Catégories
Mythos 2026

M’aider : la danse et le politique en harmonie en faveur de la vie.   

Le Mem, obscurité totale. Au détour d’une étincelle dansante, d’une ambiance lourde et grave, Guillaume s’empare de la scène.

Le Mem, obscurité totale. Au détour d’une étincelle dansante, d’une ambiance lourde et grave, Guillaume s’empare de la scène. Empli de chaleur humaine, il libère une vérité incandescente. 
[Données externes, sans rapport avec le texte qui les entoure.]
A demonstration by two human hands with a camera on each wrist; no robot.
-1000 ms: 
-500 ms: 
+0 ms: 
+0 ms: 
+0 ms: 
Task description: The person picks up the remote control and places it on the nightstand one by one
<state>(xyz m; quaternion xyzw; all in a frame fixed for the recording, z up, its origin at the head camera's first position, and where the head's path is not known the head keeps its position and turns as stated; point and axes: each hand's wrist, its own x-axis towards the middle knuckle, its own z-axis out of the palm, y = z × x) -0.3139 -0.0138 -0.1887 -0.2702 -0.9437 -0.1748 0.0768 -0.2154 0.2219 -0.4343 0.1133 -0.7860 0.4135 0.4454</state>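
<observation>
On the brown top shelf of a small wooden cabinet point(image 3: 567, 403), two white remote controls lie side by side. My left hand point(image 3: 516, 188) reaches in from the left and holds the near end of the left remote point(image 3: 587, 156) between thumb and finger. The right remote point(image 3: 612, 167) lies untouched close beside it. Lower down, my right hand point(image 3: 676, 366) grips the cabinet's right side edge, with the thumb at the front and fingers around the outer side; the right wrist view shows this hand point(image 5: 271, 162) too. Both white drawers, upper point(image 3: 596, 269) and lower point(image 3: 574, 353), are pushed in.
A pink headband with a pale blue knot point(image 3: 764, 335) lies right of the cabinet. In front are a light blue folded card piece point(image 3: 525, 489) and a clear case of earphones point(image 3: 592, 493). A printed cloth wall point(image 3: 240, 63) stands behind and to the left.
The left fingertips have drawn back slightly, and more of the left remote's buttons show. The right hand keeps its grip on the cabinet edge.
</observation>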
Le spectateur est troublé. Il embarque tantôt dans les rouages de l’horreur que dans les profondeurs de l’humanité. 
Lentement, Guillaume nous fait voguer au rythme d’une danse, à bord de l’Ocean Viking — ce navire chargé de recueillir celles et ceux que l’océan arrache à ses profondeurs. Celles et ceux dont il ne reste que l’empreinte salée dans nos mémoires. Chaque geste est un cri, chaque regard une histoire, chaque lumière une lueur d’espoir.
Les enjambées légères souligne la tragédie humaine qui se cache derrière le spectacle. Le drame se dévoile dans un ballet caressant notre âme. La danse se mue en une vague ramenant de l’océan les naufragés oubliés. 
Ce ne sont pas des migrants, ni des voyageurs ou des assistés; ce sont des aventuriers. Des humains déterminés à combattre leur destin. Des femmes, hommes et enfants se lançant au prix de leur vie vers une once de bonheur. Celles et ceux qui affrontent avec bravoure l’écume de la vie. Sublimé par des lumières puissantes, Guillaume joue de son corps comme il joue avec notre cœur. 
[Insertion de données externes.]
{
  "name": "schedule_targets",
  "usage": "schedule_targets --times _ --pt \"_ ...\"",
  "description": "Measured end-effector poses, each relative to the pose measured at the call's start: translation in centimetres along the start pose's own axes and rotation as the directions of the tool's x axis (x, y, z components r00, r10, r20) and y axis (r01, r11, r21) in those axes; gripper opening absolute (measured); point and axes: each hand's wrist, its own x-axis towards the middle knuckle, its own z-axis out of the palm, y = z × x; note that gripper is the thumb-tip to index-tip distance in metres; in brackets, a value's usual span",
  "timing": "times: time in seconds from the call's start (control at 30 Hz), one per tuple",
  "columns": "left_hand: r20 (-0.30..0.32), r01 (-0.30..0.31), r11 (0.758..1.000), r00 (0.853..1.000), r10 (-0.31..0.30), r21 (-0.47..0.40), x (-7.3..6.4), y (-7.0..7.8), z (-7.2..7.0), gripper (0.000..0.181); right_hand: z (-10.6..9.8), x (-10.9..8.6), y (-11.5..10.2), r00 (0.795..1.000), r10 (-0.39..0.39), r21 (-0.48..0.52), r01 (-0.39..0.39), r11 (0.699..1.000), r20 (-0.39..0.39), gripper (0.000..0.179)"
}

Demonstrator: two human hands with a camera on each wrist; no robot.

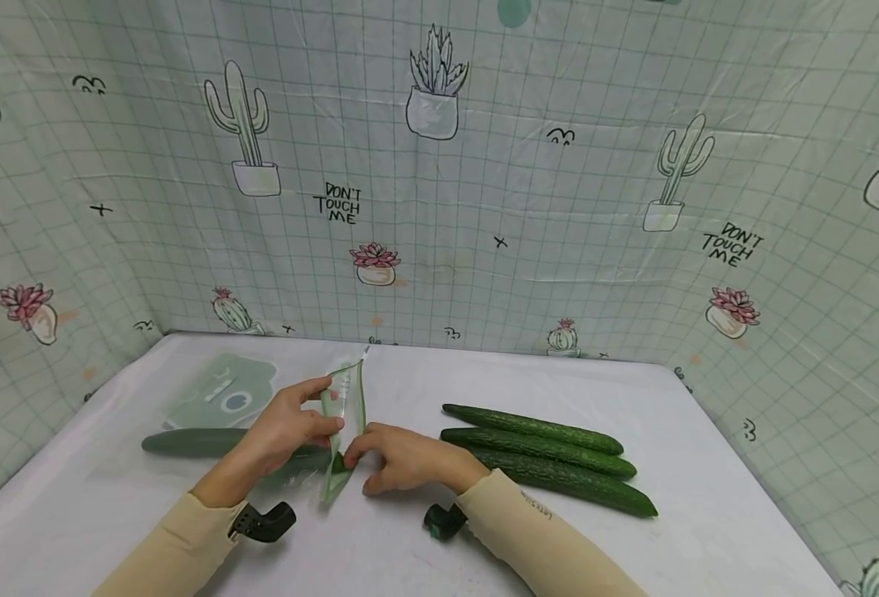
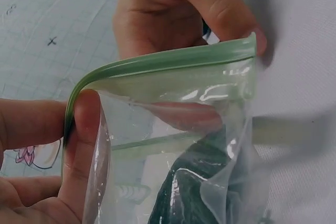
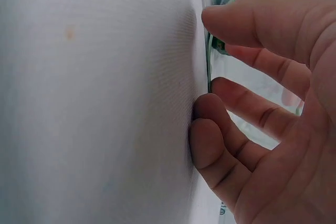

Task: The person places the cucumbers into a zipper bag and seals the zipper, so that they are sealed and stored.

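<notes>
A clear zip bag with a green rim lies on its side, its mouth raised and spread towards the right. My left hand pinches the rim, with a finger inside the mouth in the left wrist view. Through the plastic shows a long dark green cucumber, lying lengthwise in the bag. At the mouth is my right hand, its index finger by the cucumber's end. The right thumb stands apart from that finger, and the other fingertips rest on the white tabletop in the right wrist view.
Three loose cucumbers lie side by side to the right, partly behind my right forearm. A pale green printed panel lies at the left, behind the bagged cucumber; whether it belongs to the bag I cannot tell. A cactus-print curtain surrounds the table.
</notes>
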Motion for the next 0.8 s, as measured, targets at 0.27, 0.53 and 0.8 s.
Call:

M’aider n’est pas qu’une leçon de vie. C’est un cri. Un cri d’urgence en faveur de l’humanité. Le cri de ceux qui luttent et ceux qui sauvent.

À l’issue du spectacle, Guillaume, sauveteur en mer, la metteuse en scène et des bénévoles de l’ONG SOS Méditerranée nous rappellent avec force l’importance vitale de leur mission. Dans le silence assourdissant que les médias de masse imposent aux tragédies maritimes, ils portent la lumière sur ces vies suspendues. Leur engagement, fragile et courageux, s’expose aux tempêtes du danger — comme en témoigne l’incident d’août 2025. Depuis janvier, les chiffres glaçants racontent l’ampleur du drame : 655 âmes perdues dans l’immensité salée de la mer.